# Kurnell Saturday/Sunday AM



## KingHit (Oct 3, 2007)

Hi All,

Having added Malabar as a potentially fishing spot this morning i would be keen to fish Kurnell this weekend if anyone is going. I am open for either day although have not fished it before and so am unsure of the specifics. Please feel free to post suggestions. Seabreeze looks good for both days as only light breeze is projected.

Cheers,

Chris


----------



## wopfish (Dec 4, 2006)

Chris I have not fished it - but I would start in these areas from my own research and recommendations. Paddle between the coast of Bear Island and Cape Banks. You'll be able to see it on any map of the area. Its the northern heads of Botany it should be protected - although at cape banks your starting to be in the open ocean there.

Regards

Woppie

Good luck !!!


----------



## Davey G (Jan 15, 2006)

Hi Chris. I got your pm sorry havent had a chance to reply

I'm probably going to try and get there on Sunday am. Best spot to launch is on Silver Beach Road about 200 metres north of the Oil Wharf - this is a sandy beach launch with no waves and a short level drag/carry from the car - too easy. Its then about a 500 metre paddle to get around the corner to the Botany Bay heads. I've had most success trolling lures and large soft plastics for kingies and salmon close in to the cliffs while keeping an eye out for birds and schooling fish.
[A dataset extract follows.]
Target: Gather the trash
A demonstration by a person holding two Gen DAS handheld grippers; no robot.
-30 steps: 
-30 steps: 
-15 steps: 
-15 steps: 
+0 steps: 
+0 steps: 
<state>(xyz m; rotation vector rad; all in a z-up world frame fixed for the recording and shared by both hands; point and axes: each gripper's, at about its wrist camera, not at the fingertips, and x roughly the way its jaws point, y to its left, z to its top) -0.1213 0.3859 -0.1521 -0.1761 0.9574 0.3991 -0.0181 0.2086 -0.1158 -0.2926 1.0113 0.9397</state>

This time of year last year there were kingies everywhere, so hopefully it will be similar this weekend.

Map attached.

I've got about a million things on this weekend but will be trying to get out for at least a few hours on Sunday. I'll plan on launching around 5.30am.


----------



## KingHit (Oct 3, 2007)

Thanks for that info Davey. In was gunning for you to chime in on this post. 8)
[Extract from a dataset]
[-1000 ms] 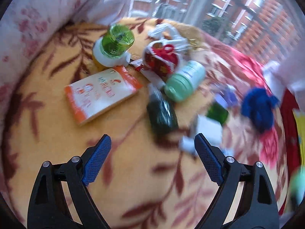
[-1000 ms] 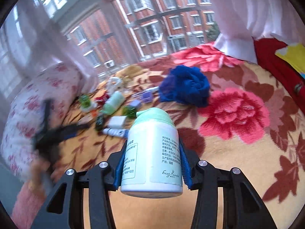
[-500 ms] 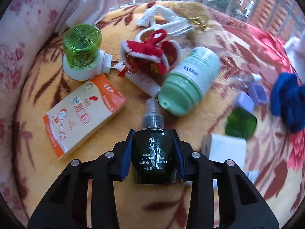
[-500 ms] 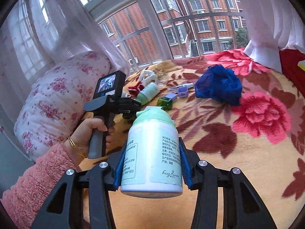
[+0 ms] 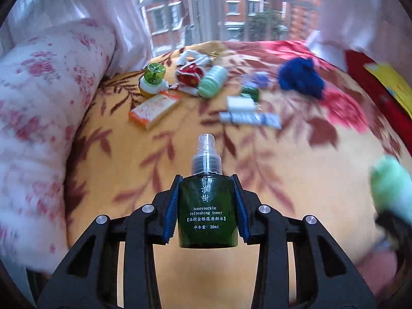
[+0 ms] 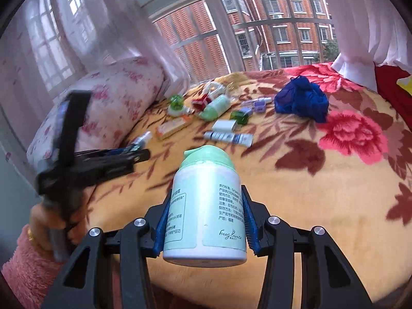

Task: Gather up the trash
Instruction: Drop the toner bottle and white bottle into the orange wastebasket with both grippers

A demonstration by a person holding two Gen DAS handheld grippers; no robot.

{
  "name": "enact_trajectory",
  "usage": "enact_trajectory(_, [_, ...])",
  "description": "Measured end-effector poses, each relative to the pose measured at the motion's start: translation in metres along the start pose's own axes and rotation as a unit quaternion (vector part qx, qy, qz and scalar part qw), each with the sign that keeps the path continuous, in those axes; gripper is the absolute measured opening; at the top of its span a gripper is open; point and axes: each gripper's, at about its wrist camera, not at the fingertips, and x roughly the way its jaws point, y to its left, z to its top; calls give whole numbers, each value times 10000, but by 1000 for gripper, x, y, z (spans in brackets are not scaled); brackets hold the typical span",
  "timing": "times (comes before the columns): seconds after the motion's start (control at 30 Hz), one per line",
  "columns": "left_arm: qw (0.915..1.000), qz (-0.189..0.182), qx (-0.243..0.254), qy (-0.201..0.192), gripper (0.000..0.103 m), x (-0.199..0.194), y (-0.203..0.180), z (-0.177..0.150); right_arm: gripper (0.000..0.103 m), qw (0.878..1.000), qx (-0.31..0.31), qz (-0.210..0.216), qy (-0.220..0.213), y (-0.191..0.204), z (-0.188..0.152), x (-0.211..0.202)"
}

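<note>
My left gripper (image 5: 207, 211) is shut on a dark green toner spray bottle (image 5: 207, 213) with a clear cap, held above the floral blanket. My right gripper (image 6: 204, 221) is shut on a white pump bottle with a mint green top (image 6: 206, 206), also held above the blanket. On the blanket beyond lie a green-capped container (image 5: 153, 79), an orange and white box (image 5: 154, 109), a red pouch (image 5: 189, 76), a second mint bottle (image 5: 212, 82), a white box (image 5: 240, 103) and a white and blue tube (image 5: 251, 118). The left gripper shows blurred in the right wrist view (image 6: 139, 152).
A floral blanket (image 6: 322, 193) covers the bed. A pink flowered pillow (image 5: 38, 118) lies on the left. A blue crumpled cloth (image 6: 301, 100) lies at the back right. A small green bottle (image 6: 239, 116) and purple bits (image 6: 258, 105) sit near it. Windows and curtains stand behind.
My left gripper closed on the toner bottle, lifted it off the blanket and pulled back from the pile. My right gripper keeps hold of the pump bottle.
</note>
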Motion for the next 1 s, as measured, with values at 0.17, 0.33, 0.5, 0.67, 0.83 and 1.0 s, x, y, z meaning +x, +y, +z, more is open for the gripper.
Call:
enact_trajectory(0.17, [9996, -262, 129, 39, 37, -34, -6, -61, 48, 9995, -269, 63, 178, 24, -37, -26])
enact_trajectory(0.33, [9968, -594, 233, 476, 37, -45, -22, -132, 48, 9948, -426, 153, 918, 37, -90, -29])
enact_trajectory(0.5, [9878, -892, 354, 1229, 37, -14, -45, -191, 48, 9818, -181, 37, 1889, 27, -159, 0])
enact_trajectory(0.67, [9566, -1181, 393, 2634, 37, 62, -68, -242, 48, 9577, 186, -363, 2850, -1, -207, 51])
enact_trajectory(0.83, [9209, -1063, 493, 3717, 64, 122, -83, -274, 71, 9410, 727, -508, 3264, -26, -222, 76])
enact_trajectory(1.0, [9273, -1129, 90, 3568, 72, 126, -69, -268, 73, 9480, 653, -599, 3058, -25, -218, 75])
So are you a definate then on Sunday? Not something i would want to do on my own. If not its not a problem, i'll tag along with Wopfish and co in middle harbour. I'll send you a PM with my contact details.

Cheers,

Chris


----------



## KingHit (Oct 3, 2007)

Just had a call from the girlfriend, she has swapped her shift tomorrow and now has the day off so i won't be fishing at crack of dawn. Sorry for starting the post and then pulling out. 

Need the keep the g/friend happy after today's rod purchase.


----------



## Davey G (Jan 15, 2006)

no worries chris. i'll still be heading out early if the wind is cooperative


----------